You know, as pediatric hospitalizations in the U.S. reach the highest that they have been throughout this pandemic, just so alarming. We're learning that the FDA will allow these booster shots for 12 to 15- year-olds in the coming days. I mean, that's going to be God send to a lot of parents out there who have been waiting for this to happen.

DR. PETER HOTEZ, CO-DIRECTOR, TEXAS CHILDREN'S HOSPITAL CENTER FOR VACCINE DEVELOPMENT: Yes. And the reasons, Jim, are there's a twofold concern regarding the kids. One -- threefold, really. The hospitalizations among children's hospitals are starting to increase. So, this business that it's not a severe disease doesn't always hold. So, we are seeing the kids get hospitalized. And so many of the pediatric staff, ICU staff, nurses, respiratory therapists, docs are getting knocked out, not seriously ill but at home.


So, that's where you get the danger point.

And my concern is now schools are going to be opening and right at a time when this thing is peaking at 300,000 new cases a day. It's this wave across the northeast that's going to extend into other parts of the country and then even more kids are likely going to get sick.

So, we're going to be in for a very rough three or four weeks. I think it's good news that we'll have the boosters for the 12 to 15-year- olds, so that will help a little bit. But this is going to be a very rough time not only for the kids, but for the adults as well.

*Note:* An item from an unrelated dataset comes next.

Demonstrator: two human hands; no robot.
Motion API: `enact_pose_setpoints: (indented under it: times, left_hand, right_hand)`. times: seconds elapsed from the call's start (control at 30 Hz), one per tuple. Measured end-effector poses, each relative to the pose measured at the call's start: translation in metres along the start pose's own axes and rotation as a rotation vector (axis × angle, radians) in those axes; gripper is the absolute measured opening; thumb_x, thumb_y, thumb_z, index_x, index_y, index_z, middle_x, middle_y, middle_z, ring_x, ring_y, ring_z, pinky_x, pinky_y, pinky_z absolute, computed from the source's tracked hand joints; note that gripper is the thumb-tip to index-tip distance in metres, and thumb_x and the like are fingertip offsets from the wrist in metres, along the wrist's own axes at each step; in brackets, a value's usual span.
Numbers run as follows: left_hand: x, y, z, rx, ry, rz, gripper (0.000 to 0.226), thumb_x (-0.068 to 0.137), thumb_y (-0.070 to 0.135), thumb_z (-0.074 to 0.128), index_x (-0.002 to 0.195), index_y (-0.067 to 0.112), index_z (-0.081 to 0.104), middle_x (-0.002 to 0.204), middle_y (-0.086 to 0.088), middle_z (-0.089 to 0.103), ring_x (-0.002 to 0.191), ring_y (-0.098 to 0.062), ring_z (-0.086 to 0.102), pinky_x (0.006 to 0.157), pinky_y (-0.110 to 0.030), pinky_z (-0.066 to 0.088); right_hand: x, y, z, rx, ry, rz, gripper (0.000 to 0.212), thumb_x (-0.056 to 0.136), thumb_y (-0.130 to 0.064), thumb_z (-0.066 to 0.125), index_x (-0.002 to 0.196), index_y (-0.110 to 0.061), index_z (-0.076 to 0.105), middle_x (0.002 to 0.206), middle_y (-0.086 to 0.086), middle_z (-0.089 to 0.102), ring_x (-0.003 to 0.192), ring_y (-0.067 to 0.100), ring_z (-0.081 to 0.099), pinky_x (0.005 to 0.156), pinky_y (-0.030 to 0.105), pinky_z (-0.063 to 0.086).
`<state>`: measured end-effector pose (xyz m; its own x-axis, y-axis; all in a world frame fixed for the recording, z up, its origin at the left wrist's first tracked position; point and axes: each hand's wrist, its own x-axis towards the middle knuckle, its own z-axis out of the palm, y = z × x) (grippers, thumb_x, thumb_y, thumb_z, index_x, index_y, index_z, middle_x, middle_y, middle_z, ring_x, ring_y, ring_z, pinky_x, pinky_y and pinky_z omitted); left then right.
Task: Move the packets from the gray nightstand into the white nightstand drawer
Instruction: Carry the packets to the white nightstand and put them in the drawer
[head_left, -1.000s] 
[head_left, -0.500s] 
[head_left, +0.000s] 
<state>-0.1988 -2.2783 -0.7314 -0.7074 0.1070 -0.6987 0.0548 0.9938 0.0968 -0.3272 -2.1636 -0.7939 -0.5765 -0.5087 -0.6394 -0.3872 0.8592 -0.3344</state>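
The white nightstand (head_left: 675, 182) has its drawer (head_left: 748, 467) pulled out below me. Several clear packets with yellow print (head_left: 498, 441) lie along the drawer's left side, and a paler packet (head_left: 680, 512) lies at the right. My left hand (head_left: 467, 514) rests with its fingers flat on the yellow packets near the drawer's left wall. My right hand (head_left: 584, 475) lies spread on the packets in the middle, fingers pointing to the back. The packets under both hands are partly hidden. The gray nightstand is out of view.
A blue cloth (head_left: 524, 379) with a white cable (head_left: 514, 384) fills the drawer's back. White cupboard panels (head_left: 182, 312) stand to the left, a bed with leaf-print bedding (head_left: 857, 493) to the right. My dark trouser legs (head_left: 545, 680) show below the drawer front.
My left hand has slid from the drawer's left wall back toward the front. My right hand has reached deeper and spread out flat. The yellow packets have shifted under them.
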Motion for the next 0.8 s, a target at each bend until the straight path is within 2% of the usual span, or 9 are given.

ACOSTA: And the latest surge of coronavirus cases that shatter the all-time pandemic peak in this country. There's a lot of confusion about how to protect ourselves right now, especially with limited access to tests while exposure to the virus seems really all but inevitable at this point, or at least that's the concern that people have, but it's just inevitable. But how do you think we should be navigating this?

HOTEZ: Well, I think we have to -- you know, there's a lot of happy talk about the lower severity from the omicron variant, and it's true, but it's not that much lower. So, we're still seeing a lot of hospitalizations, some of them may be from delta, but omicron hospitalizations too and some breakthroughs.

So, I think the message is as we head into the New Year's weekend, be conservative, be thoughtful, don't do reckless things. Try to keep your gatherings small, try to keep surround yourself with those who are vaccinated. You don't want to come out the other end of this weekend hospitalized or very sick.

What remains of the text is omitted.